» **Work required**: Copy verbatim the block of lines in the entries below whose first line contains "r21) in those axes" and whose last line contains "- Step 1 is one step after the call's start". Leave out all other lines.

» **Given data**:

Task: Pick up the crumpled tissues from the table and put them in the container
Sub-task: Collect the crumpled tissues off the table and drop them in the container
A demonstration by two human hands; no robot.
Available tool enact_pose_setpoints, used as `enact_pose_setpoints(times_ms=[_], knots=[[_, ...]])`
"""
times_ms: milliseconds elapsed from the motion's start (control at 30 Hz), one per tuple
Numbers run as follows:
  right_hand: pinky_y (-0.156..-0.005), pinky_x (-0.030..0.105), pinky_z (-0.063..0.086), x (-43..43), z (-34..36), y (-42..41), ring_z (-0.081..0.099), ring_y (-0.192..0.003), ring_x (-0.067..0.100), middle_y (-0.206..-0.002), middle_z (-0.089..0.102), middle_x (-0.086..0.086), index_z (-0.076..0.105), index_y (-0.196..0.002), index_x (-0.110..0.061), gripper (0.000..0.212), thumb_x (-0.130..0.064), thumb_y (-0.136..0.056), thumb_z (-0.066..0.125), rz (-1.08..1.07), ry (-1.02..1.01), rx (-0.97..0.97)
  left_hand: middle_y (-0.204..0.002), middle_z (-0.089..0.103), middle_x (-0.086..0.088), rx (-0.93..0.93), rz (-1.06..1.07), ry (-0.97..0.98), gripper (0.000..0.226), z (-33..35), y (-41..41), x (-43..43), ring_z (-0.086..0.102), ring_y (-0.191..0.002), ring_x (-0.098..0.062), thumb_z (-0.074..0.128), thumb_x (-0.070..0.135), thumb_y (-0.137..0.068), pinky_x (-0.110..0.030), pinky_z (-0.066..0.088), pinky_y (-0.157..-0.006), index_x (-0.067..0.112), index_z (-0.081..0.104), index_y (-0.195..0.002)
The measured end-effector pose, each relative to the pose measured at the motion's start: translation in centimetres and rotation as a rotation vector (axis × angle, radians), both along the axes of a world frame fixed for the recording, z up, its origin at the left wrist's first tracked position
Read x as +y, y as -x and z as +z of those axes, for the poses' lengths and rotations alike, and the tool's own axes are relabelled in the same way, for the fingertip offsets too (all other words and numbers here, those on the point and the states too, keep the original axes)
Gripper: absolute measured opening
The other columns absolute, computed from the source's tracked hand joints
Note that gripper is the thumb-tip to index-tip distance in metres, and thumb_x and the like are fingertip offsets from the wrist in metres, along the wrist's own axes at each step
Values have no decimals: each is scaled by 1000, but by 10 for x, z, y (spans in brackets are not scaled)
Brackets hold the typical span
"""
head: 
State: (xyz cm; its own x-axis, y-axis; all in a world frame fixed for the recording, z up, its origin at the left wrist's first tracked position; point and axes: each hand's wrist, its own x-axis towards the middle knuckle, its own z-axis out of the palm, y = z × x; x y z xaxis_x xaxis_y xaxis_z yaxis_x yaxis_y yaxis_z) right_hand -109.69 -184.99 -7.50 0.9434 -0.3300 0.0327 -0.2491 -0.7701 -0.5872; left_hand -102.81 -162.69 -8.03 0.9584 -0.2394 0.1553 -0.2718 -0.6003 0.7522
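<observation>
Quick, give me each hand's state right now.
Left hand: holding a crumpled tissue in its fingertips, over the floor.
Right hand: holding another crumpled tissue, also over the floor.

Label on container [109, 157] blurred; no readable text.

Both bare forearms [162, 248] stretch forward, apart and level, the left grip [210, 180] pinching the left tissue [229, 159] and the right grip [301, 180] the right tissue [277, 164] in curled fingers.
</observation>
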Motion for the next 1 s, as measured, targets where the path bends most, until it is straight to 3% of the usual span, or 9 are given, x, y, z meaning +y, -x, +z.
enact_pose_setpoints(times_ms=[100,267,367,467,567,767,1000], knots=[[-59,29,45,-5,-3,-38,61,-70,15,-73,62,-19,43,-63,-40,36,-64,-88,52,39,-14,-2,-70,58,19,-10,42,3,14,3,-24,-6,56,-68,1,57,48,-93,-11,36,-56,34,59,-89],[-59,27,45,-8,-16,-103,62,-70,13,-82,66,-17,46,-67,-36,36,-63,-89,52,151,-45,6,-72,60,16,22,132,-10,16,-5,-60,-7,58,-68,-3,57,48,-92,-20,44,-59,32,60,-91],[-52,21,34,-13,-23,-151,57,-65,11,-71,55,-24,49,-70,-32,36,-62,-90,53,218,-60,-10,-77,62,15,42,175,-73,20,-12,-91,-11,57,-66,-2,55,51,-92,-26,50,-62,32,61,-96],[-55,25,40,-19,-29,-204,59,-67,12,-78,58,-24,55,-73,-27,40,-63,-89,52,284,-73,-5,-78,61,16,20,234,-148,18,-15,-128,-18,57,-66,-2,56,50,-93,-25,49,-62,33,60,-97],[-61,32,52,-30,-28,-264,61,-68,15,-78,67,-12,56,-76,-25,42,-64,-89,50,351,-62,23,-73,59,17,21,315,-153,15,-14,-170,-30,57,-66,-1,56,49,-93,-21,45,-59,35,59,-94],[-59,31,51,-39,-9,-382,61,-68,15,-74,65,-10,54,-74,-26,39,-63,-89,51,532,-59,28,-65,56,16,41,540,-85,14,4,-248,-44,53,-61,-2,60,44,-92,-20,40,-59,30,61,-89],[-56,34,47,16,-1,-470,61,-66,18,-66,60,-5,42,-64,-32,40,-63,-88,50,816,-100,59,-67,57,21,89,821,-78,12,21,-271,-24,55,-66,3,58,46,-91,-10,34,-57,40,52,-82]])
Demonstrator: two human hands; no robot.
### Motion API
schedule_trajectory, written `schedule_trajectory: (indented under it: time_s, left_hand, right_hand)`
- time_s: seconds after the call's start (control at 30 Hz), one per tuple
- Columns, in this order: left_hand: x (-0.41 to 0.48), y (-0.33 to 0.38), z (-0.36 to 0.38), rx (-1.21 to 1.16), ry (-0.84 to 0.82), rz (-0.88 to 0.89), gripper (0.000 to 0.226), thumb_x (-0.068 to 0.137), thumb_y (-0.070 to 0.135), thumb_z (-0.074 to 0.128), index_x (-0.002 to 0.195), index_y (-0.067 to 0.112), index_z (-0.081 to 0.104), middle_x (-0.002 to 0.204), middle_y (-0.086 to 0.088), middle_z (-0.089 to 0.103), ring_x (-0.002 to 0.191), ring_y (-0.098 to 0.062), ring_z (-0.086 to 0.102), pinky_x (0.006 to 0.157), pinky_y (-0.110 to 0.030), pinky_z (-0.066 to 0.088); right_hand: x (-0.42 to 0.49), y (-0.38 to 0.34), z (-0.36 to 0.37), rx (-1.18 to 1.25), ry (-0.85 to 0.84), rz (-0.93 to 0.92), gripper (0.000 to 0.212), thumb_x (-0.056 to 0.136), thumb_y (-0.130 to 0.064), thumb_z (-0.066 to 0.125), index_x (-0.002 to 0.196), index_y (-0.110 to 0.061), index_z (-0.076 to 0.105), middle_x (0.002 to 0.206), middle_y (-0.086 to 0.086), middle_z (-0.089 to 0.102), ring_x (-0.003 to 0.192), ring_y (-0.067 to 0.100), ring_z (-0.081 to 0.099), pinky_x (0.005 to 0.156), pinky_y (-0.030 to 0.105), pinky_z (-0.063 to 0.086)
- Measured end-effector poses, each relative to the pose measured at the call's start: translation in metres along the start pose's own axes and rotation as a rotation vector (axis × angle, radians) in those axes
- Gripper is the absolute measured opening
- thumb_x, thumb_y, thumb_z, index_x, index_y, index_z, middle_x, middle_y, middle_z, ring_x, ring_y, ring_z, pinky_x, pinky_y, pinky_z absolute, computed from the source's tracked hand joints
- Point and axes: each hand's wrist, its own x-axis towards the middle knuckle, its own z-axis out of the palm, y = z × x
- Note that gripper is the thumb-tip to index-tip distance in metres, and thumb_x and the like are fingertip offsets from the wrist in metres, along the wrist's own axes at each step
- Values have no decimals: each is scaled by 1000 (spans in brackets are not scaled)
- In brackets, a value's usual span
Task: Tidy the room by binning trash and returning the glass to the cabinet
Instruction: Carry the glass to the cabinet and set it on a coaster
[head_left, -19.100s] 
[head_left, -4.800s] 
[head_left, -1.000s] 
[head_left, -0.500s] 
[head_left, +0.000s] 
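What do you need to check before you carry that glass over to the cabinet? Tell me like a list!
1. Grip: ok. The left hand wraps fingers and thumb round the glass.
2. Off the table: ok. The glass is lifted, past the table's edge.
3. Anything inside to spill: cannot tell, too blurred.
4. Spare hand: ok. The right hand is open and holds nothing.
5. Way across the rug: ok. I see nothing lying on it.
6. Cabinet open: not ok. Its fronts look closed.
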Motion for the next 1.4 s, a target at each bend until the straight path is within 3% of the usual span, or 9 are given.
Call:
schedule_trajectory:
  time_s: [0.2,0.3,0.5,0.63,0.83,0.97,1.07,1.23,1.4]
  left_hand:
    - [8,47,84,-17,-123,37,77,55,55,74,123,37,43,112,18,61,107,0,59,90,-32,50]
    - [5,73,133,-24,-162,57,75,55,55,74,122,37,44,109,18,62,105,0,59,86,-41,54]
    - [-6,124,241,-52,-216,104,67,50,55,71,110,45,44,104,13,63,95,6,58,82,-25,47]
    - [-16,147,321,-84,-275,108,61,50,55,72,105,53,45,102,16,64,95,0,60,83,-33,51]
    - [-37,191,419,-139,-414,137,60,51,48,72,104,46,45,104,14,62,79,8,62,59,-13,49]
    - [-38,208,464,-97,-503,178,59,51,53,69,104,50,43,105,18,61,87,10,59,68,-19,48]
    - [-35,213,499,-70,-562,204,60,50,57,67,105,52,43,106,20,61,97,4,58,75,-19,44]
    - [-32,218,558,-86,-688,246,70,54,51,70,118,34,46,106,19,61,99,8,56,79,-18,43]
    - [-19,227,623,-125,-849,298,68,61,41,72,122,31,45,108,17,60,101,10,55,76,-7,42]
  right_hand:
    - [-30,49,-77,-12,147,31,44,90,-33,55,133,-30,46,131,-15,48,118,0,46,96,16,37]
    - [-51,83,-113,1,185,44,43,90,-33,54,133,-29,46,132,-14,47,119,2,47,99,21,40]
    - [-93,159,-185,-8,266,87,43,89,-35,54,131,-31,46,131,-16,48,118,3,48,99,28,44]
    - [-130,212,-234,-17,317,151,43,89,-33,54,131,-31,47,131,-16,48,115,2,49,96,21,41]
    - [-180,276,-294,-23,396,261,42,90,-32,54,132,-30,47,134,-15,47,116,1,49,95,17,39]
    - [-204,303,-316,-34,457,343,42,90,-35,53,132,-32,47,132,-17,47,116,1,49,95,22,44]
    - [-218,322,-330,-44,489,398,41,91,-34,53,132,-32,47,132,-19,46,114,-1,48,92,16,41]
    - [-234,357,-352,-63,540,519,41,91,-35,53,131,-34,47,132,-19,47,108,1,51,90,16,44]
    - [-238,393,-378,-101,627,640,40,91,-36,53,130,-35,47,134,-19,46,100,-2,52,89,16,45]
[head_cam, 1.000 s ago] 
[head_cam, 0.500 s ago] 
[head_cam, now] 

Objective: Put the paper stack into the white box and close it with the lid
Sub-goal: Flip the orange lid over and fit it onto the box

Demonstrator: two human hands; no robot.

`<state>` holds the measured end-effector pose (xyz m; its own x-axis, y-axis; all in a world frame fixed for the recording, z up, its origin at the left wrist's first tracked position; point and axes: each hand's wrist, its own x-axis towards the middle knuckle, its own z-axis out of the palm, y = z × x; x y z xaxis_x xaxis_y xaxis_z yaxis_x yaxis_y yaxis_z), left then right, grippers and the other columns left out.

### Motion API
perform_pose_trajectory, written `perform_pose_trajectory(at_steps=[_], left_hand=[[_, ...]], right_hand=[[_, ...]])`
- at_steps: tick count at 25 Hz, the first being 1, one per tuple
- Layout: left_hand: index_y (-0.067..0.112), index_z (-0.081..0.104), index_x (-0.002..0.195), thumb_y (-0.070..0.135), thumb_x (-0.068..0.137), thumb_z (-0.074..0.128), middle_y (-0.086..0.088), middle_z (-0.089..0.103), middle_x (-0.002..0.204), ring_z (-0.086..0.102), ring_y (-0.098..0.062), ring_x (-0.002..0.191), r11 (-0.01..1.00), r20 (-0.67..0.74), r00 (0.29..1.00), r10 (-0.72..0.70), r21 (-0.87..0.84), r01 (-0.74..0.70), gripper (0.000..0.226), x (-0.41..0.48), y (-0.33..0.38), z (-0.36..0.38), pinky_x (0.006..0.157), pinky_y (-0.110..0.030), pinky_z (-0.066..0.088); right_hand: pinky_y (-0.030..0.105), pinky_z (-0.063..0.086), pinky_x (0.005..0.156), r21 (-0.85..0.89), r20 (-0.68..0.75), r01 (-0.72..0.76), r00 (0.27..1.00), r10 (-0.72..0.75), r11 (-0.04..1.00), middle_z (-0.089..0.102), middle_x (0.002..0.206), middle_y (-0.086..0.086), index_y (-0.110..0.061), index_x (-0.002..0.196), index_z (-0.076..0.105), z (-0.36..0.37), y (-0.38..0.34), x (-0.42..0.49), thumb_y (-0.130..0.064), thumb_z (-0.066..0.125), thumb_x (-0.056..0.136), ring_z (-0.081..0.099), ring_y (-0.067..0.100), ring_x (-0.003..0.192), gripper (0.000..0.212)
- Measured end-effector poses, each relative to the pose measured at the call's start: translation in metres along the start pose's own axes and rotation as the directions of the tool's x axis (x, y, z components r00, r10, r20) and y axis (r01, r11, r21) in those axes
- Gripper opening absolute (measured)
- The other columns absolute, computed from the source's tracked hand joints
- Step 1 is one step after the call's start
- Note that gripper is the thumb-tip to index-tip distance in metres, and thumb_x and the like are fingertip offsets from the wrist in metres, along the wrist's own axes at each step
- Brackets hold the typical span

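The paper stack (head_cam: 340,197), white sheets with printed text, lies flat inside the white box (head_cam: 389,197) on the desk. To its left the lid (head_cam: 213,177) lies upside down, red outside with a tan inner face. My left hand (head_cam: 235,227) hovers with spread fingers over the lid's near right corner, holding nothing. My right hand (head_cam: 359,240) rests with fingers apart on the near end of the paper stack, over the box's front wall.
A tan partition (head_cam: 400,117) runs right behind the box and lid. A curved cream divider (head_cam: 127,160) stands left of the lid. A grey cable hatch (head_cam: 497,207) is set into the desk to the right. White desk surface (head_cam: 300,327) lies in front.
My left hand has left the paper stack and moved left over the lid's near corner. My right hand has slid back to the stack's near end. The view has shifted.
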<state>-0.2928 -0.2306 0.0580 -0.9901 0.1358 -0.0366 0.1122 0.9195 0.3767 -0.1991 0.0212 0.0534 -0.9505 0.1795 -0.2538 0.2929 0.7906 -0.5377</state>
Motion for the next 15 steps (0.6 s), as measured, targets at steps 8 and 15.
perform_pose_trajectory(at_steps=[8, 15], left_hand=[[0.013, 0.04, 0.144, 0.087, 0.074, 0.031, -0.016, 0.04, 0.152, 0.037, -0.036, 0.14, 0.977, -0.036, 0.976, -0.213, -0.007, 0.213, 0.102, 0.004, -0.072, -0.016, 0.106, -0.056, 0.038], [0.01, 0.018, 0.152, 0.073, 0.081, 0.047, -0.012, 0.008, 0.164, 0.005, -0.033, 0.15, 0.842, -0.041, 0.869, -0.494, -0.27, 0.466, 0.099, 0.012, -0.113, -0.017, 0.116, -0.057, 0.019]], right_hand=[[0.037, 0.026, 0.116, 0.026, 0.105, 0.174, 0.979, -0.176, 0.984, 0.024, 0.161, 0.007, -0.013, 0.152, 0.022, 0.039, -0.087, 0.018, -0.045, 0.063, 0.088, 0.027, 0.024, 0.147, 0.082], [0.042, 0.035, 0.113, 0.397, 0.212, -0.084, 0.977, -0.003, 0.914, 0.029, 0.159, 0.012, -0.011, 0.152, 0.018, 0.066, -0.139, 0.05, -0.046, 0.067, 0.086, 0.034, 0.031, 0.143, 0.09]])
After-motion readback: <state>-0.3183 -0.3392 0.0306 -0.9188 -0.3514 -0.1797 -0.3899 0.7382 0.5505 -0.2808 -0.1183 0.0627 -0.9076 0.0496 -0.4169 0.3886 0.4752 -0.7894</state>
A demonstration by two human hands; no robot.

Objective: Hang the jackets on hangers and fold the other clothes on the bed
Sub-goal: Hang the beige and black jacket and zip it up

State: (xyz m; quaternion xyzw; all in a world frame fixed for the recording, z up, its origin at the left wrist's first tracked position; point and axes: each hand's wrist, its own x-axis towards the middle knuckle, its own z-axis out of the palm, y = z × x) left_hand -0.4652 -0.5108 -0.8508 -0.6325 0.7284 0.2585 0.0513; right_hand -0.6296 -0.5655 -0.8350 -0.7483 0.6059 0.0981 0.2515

» **Your response**:
- Measured end-effector poses, each relative to the pose measured at the call's start: translation in metres along the start pose's own axes and rotation as the directions of the tool's x axis (x, y, z components r00, r10, r20) and y axis (r01, r11, r21) in those axes
- Gripper opening absolute (measured)
- The other columns absolute, computed from the source's tracked hand joints
- Step 1 is one step after the call's start

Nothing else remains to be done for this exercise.